OTTAWA-So-called experts are no more accurate than a dart-throwing chimpanzee when it comes to accurately forecasting events in the future. That’s according to an account of University of California psychologist Philip Tetlock, as told by Ottawa Citizen columnist Dan Gardner during the PMAC annual national conference in Ottawa June 13 . Gardner, author of Future Babble, gave an engaging and oftentimes darkly funny account during his keynote address of how and why futurist pundits so often get their predictions so incredibly wrong.
For example, in 2008 the price of oil went over $140 a barrel and experts said it would soon hit $200. Meanwhile, it dropped to $30 a few months later. In 1967, other experts said the USSR would have one of the fastest-growing economies in the year 2000. As history turned out, the USSR did not exist.
Think like a fox
Gardner noted two styles of decision making that Tetlock came up with: thinking like a fox and thinking like a hedgehog. The hedgehog, Garnder said, know just one big idea, whereas foxes don’t have one overarching idea but rather know many little things. The hedgehog prefers thinking that leads to one clear, decisive answer while fox-style thinking can lead to “on one hand, on the other hand” style of cognition.
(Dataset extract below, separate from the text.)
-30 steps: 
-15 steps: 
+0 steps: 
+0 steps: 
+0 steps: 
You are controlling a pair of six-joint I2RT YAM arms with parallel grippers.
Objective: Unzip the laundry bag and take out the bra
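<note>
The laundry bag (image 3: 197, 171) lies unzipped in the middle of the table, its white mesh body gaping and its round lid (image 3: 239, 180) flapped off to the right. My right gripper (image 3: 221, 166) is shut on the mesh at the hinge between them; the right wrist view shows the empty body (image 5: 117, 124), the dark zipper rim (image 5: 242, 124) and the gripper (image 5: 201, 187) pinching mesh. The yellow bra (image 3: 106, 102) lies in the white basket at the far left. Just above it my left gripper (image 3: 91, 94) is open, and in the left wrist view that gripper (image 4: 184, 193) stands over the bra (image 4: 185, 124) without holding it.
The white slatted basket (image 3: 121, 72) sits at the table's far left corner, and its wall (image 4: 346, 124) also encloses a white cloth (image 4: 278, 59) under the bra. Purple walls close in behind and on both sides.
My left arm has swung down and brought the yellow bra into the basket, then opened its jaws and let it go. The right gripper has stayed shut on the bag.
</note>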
Which tends to be more accurate in predicting the future? The fox tends to be able to predict somewhat better than the hedgehog due to their ability to pull pieces of information from a variety of sources and revamp their ideas on an ongoing basis.
But just because predictions are so often wrong doesn’t mean we don’t believe them. In fact, we’re more likely to believe media pundits who think like hedgehogs, and therefore make self-assured, black-and-white predictions about what will happen. Pundits who think like foxes, Gardner noted, are less convincing because they tend to present several sides of the same issue. The bottom line, he said, was to be skeptical of forecasts made by pundits.